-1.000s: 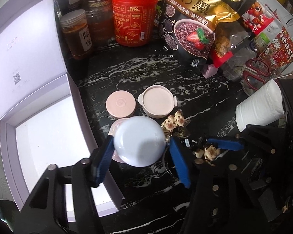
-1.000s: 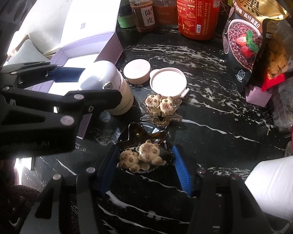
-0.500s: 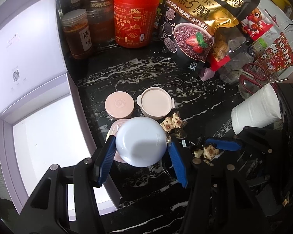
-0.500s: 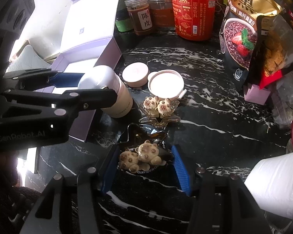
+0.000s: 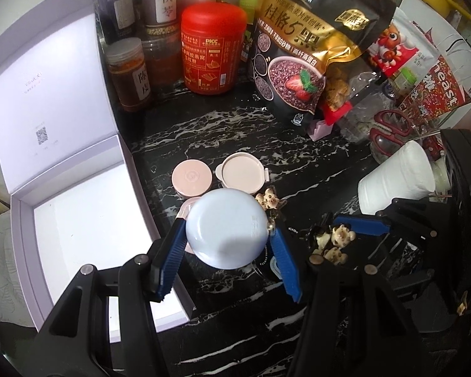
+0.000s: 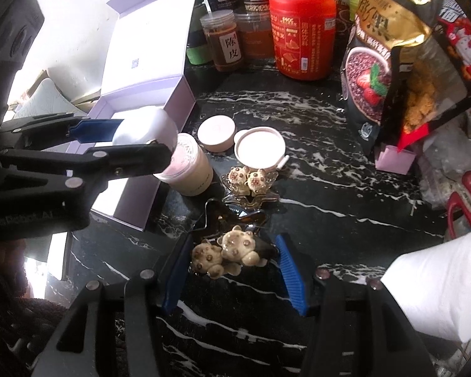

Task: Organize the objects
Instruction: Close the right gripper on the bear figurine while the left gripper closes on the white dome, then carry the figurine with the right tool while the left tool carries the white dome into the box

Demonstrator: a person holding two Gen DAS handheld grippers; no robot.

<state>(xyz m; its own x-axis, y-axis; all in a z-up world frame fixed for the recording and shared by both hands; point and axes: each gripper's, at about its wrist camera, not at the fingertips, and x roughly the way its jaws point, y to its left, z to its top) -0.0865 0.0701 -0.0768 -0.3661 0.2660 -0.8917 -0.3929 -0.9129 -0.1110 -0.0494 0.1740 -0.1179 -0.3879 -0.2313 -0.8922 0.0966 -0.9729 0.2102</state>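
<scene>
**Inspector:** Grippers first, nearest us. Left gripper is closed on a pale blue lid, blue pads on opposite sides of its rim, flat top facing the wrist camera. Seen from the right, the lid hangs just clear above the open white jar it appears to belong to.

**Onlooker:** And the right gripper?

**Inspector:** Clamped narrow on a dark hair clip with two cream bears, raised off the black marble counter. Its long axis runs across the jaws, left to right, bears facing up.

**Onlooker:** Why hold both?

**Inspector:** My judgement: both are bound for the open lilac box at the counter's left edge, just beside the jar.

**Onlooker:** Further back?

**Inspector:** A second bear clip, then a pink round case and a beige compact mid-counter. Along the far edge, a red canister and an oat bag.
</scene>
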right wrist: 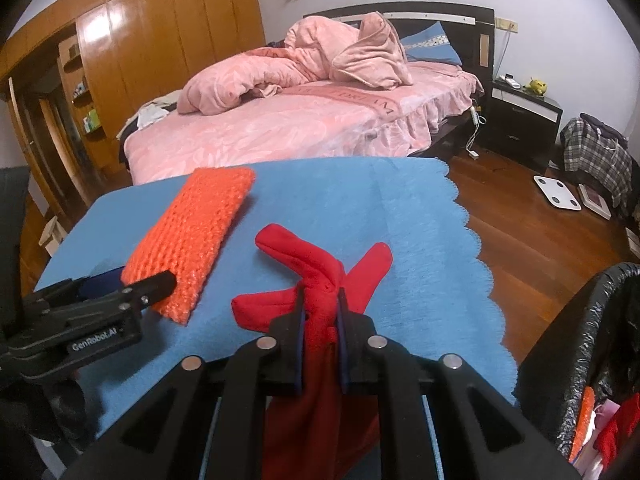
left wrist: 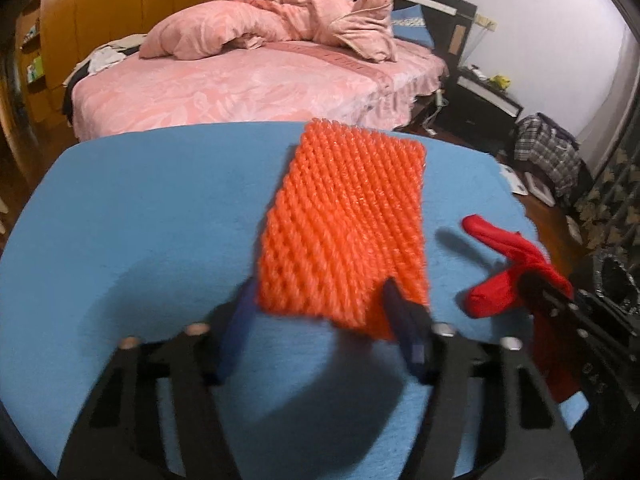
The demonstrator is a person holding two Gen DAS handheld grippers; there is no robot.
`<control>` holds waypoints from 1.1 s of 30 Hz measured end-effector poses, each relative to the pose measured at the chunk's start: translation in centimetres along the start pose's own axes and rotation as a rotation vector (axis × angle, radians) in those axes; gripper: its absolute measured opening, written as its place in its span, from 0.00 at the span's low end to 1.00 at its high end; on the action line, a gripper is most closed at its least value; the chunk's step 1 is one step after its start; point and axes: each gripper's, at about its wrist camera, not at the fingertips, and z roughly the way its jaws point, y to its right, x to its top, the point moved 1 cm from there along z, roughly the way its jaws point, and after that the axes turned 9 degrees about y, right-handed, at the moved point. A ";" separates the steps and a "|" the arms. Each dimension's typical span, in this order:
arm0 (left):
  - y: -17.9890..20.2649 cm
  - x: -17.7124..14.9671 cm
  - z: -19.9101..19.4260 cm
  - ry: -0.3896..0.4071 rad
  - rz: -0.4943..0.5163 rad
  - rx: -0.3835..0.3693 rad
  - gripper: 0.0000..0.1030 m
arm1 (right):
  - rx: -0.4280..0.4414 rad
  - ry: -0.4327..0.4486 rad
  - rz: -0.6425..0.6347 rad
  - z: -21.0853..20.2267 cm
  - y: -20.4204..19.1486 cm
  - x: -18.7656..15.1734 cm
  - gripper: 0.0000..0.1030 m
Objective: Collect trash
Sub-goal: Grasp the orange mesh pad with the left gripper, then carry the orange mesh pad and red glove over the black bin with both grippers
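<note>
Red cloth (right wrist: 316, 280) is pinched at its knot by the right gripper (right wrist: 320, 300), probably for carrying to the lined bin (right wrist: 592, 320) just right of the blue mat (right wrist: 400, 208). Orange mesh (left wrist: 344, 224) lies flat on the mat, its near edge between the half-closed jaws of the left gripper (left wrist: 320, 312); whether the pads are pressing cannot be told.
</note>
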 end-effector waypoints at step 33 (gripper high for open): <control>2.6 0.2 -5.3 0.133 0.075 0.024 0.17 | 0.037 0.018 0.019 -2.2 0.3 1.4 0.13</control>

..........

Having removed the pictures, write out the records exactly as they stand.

**Task result:**
-1.000s: 
-1.000s: 
-0.500s: 
-0.500s: 
+0.000s: 
+0.000s: 

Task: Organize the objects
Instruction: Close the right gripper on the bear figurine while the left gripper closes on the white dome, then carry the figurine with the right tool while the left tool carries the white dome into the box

Demonstrator: a person holding two Gen DAS handheld grippers; no robot.

<state>(xyz m; its own x-axis, y-axis; all in a z-up world frame fixed for the recording and shared by both hands; point and axes: each gripper's, at about its wrist camera, not at the fingertips, and x roughly the way its jaws point, y to its left, z to its top) -0.0865 0.0701 -0.0768 -0.3661 0.2660 -0.8917 -0.3929 -0.9129 -0.1110 -0.0494 0.1740 -0.1179 -0.3879 -0.2313 -0.8922 0.0966 -0.9729 0.2102</state>
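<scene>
**Inspector:** Grippers first, nearest us. Left gripper is closed on a pale blue lid, blue pads on opposite sides of its rim, flat top facing the wrist camera. Seen from the right, the lid hangs just clear above the open white jar it appears to belong to.

**Onlooker:** And the right gripper?

**Inspector:** Clamped narrow on a dark hair clip with two cream bears, raised off the black marble counter. Its long axis runs across the jaws, left to right, bears facing up.

**Onlooker:** Why hold both?

**Inspector:** My judgement: both are bound for the open lilac box at the counter's left edge, just beside the jar.

**Onlooker:** Further back?

**Inspector:** A second bear clip, then a pink round case and a beige compact mid-counter. Along the far edge, a red canister and an oat bag.
</scene>
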right wrist: 
left wrist: 
The demonstrator is a person holding two Gen DAS handheld grippers; there is no robot.
`<control>` holds waypoints from 1.1 s of 30 Hz measured end-effector poses, each relative to the pose measured at the chunk's start: translation in centimetres along the start pose's own axes and rotation as a rotation vector (axis × angle, radians) in those axes; gripper: its absolute measured opening, written as its place in its span, from 0.00 at the span's low end to 1.00 at its high end; on the action line, a gripper is most closed at its least value; the chunk's step 1 is one step after its start; point and axes: each gripper's, at about its wrist camera, not at the fingertips, and z roughly the way its jaws point, y to its right, x to its top, the point moved 1 cm from there along z, roughly the way its jaws point, and after that the axes turned 9 degrees about y, right-handed, at the moved point. A ";" separates the steps and a "|" the arms. Each dimension's typical span, in this order:
arm0 (left):
  - y: -17.9890..20.2649 cm
  - x: -17.7124..14.9671 cm
  - z: -19.9101..19.4260 cm
  - ry: -0.3896..0.4071 rad
  - rz: -0.4943..0.5163 rad
  - rx: -0.3835..0.3693 rad
  - gripper: 0.0000..0.1030 m
arm1 (right):
  - rx: -0.4280..0.4414 rad
  - ry: -0.4327..0.4486 rad
  - rz: -0.6425..0.6347 rad
  - z: -21.0853..20.2267 cm
  - y: -20.4204..19.1486 cm
  - x: -18.7656..15.1734 cm
  - gripper: 0.0000..0.1030 m
Objective: Collect trash
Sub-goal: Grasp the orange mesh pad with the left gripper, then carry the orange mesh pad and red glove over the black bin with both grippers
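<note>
Red cloth (right wrist: 316, 280) is pinched at its knot by the right gripper (right wrist: 320, 300), probably for carrying to the lined bin (right wrist: 592, 320) just right of the blue mat (right wrist: 400, 208). Orange mesh (left wrist: 344, 224) lies flat on the mat, its near edge between the half-closed jaws of the left gripper (left wrist: 320, 312); whether the pads are pressing cannot be told.
</note>
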 end-effector waypoints at step 33 (gripper high for open): <control>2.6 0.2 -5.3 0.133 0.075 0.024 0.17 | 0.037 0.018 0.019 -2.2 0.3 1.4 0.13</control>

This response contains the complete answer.